→ What is expected:
Across the records below, how many lines include the string "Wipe"? State the number and nothing more.

→ Data to process:

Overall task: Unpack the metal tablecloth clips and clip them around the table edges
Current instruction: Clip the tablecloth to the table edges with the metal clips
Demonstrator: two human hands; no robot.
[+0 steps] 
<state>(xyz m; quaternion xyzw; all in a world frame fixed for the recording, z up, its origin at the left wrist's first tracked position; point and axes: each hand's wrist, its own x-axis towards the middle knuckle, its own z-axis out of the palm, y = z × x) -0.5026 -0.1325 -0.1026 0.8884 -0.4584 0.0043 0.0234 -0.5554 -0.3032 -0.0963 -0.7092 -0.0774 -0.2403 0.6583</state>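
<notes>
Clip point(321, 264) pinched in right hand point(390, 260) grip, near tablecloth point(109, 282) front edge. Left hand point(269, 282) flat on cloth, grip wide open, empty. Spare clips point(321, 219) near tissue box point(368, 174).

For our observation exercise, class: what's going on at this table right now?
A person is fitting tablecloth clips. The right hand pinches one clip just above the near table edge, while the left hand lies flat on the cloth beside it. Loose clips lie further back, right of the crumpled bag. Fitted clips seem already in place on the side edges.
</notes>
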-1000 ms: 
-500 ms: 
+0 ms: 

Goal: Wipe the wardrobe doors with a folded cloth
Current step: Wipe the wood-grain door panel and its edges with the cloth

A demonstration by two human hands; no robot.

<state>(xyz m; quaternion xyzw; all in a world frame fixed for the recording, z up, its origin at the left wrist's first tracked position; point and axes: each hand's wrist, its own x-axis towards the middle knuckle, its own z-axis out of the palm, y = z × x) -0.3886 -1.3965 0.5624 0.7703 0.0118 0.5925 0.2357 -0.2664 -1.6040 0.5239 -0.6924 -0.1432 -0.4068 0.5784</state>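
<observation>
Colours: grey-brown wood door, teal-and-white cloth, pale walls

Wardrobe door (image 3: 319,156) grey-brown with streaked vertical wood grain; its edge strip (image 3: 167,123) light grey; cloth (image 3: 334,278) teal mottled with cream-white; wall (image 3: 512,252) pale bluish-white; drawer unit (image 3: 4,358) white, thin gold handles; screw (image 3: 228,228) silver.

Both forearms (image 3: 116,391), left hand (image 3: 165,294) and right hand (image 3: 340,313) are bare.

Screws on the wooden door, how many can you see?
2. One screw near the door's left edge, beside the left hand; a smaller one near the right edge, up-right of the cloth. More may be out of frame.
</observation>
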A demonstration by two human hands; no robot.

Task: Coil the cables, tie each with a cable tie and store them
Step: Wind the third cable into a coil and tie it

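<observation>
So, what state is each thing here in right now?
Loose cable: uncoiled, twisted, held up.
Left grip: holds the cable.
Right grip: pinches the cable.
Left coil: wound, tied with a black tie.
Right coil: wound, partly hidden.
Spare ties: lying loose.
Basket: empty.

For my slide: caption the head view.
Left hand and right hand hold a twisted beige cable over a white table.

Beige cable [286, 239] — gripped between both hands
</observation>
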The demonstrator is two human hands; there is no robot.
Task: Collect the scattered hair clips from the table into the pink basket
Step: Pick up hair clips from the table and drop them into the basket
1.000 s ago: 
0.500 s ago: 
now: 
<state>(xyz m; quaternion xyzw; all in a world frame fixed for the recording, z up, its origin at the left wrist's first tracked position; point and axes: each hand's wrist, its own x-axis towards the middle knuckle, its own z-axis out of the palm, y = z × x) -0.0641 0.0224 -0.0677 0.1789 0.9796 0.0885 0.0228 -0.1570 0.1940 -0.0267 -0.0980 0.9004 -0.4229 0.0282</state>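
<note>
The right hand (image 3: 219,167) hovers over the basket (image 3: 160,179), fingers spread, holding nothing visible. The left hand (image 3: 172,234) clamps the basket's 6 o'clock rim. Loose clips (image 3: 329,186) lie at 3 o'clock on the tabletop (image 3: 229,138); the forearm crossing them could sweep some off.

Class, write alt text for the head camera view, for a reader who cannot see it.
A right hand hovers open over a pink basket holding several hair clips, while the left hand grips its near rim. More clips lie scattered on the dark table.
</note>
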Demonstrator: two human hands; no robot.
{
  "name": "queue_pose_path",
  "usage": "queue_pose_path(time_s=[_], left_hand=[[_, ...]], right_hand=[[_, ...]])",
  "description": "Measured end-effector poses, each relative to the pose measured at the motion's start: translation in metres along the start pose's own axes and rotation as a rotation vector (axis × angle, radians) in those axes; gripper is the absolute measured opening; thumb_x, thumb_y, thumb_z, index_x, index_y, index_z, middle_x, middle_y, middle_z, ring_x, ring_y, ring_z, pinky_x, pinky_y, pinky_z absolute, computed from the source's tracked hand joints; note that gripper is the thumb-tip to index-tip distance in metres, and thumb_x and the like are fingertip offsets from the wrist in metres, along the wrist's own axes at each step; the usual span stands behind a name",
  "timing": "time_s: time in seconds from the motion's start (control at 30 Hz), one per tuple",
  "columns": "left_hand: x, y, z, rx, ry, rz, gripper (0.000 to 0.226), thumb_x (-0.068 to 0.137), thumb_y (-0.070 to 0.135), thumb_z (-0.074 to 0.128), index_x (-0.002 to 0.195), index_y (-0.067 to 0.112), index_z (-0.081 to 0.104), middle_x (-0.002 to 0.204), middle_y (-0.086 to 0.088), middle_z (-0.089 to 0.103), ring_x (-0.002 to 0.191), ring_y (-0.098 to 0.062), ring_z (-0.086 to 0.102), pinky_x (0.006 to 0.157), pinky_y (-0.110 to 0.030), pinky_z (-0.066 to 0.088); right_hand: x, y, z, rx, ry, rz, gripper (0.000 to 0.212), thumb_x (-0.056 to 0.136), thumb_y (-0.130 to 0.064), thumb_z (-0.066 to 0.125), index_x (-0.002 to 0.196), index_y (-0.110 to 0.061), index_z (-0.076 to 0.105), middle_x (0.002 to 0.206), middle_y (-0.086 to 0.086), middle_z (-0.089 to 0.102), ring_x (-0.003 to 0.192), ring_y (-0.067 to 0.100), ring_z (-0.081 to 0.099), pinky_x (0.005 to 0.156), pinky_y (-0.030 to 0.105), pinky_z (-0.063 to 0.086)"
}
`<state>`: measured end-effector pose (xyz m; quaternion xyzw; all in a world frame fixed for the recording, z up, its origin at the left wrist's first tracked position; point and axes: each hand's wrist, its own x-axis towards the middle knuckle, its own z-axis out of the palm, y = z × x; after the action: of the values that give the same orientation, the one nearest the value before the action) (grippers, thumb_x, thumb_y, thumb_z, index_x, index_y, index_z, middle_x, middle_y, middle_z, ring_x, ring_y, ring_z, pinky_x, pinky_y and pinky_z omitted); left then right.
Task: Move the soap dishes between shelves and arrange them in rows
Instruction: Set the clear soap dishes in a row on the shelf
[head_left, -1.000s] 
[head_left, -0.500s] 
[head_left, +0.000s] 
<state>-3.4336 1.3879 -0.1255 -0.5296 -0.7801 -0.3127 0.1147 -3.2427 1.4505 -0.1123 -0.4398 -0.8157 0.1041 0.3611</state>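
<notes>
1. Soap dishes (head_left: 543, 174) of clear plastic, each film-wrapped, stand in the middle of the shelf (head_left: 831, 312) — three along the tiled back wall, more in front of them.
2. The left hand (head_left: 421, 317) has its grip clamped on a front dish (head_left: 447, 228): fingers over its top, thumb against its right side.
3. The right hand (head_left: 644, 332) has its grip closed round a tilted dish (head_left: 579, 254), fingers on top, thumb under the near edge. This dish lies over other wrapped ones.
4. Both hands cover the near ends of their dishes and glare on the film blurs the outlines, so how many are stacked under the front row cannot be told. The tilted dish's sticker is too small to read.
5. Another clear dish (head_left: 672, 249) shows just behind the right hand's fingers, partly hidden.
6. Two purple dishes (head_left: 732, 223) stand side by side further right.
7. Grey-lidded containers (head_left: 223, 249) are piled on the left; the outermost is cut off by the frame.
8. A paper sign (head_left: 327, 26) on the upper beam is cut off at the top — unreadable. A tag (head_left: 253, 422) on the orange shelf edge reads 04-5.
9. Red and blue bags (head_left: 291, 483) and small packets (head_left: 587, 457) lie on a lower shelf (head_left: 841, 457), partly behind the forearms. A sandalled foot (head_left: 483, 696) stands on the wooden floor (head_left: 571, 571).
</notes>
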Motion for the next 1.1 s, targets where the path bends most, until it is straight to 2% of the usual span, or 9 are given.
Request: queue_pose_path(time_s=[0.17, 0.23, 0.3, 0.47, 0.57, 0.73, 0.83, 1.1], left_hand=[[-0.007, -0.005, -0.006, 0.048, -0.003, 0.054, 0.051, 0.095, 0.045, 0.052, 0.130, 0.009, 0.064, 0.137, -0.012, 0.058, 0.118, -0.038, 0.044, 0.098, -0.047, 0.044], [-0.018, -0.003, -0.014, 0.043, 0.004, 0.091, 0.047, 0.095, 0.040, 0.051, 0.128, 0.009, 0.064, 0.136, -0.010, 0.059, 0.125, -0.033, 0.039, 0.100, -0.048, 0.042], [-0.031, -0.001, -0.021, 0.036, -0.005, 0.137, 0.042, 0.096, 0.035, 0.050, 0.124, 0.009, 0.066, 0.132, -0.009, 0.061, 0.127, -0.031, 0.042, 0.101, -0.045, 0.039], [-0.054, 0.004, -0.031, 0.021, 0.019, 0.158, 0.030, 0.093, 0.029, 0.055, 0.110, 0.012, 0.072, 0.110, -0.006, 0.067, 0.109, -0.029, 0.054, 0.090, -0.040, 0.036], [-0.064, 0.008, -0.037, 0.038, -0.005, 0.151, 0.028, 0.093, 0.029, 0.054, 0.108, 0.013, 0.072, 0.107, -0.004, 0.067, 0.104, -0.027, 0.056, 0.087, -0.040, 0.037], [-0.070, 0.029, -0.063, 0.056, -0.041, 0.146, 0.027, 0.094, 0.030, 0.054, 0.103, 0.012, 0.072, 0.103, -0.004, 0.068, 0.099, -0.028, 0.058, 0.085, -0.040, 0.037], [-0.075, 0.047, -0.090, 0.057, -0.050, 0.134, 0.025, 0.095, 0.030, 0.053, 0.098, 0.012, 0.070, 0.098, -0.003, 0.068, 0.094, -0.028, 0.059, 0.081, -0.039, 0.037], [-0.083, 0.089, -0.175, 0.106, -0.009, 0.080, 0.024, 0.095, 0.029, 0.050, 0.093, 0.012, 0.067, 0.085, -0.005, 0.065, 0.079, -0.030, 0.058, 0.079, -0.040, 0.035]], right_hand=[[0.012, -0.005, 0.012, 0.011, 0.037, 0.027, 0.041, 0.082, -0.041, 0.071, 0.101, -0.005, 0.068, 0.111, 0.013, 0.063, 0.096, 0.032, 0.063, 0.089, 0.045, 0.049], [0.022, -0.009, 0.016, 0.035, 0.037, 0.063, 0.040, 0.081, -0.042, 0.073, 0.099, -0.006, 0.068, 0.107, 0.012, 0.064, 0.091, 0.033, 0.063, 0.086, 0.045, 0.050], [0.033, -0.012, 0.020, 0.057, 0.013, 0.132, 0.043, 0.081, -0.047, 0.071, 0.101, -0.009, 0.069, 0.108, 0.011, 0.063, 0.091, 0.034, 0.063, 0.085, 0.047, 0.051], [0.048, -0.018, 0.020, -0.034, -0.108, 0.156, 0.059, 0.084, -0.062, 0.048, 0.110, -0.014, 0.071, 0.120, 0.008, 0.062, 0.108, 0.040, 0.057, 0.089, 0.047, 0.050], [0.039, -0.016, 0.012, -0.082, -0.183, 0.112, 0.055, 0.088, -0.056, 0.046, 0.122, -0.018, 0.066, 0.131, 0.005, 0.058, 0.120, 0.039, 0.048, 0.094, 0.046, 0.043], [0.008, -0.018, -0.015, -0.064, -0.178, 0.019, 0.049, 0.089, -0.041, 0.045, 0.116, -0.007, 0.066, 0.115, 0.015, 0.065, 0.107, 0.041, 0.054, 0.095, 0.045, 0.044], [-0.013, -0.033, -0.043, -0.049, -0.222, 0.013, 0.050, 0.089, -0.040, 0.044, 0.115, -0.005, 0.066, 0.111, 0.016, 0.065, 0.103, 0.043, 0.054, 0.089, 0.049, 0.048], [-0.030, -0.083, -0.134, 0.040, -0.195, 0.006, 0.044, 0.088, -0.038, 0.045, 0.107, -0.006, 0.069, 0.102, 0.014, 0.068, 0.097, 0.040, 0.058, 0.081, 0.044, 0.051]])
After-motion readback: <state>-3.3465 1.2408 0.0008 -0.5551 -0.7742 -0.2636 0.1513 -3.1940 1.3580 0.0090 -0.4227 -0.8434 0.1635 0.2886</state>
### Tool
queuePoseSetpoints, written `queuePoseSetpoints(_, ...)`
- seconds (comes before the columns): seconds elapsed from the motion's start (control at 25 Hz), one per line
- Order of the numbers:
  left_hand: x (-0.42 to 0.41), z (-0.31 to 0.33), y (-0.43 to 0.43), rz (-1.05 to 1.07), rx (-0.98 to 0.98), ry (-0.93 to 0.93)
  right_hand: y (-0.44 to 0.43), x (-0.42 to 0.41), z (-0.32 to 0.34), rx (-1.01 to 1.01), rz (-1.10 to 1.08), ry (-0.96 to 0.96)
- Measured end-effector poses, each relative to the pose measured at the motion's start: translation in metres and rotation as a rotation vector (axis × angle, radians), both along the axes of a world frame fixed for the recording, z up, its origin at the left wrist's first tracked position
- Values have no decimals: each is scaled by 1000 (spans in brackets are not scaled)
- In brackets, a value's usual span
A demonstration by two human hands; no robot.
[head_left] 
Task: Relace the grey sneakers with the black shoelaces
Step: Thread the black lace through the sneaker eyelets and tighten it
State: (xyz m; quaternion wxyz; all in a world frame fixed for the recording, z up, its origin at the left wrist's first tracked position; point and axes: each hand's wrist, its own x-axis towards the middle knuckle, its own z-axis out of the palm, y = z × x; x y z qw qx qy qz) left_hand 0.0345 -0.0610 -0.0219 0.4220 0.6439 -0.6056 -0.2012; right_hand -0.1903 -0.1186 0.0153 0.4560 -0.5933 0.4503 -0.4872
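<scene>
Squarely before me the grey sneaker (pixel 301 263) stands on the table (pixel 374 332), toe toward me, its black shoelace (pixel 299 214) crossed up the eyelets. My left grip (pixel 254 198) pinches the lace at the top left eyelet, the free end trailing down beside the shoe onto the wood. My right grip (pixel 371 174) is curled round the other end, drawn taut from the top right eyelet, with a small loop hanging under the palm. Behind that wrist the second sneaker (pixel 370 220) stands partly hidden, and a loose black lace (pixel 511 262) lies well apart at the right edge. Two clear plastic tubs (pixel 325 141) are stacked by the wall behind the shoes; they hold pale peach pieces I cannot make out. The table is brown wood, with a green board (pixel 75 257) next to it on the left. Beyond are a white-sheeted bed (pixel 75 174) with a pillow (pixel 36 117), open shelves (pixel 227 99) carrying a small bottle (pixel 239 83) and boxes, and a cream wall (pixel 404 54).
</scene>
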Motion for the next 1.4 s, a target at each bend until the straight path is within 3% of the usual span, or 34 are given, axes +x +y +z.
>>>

→ Solution to this task:
2